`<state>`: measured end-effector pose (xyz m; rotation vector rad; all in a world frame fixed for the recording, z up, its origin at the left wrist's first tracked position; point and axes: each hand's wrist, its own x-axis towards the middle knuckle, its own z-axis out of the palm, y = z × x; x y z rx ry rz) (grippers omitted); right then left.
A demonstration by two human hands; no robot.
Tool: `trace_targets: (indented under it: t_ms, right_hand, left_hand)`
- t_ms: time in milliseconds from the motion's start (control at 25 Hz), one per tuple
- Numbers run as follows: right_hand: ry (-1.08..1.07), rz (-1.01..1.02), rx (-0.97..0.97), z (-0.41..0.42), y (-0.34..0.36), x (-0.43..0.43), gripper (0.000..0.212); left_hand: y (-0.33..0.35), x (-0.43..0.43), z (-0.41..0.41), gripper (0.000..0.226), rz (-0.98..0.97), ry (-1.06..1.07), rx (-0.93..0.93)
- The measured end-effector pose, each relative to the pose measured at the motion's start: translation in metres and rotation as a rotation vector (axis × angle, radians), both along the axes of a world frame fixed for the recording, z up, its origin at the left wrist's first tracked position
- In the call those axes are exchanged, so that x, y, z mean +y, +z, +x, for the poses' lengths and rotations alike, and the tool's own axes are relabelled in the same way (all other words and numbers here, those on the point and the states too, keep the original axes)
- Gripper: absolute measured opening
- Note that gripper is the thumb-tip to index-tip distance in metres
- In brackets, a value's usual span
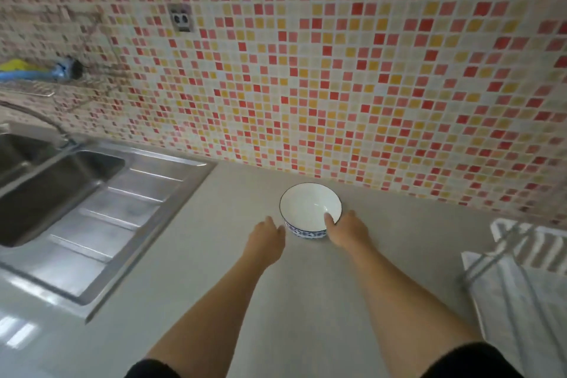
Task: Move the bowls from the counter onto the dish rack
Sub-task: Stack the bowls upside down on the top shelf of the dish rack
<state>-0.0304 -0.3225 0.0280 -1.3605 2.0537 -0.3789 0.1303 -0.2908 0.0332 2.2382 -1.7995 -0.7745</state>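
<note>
Bowl [310,209]: gripped at near-right rim by right hand [348,228], thumb inside; left hand [267,235] loosely open, just left of it.

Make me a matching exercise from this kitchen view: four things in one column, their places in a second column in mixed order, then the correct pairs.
Things:
1. bowl
2. sink
3. dish rack
4. right hand

Places:
A. at the right edge of the counter
B. set into the counter at the far left
C. on the bowl's right rim, thumb inside
D. on the counter near the tiled wall, between both hands

Pairs: 1-D, 2-B, 3-A, 4-C
</note>
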Motion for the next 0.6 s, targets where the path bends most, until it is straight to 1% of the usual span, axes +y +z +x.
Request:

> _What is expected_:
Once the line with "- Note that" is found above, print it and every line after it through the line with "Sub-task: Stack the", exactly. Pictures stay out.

> _Your solution_:
- Note that gripper is the thumb-tip to index-tip distance in metres
- In brackets, a value's usual span
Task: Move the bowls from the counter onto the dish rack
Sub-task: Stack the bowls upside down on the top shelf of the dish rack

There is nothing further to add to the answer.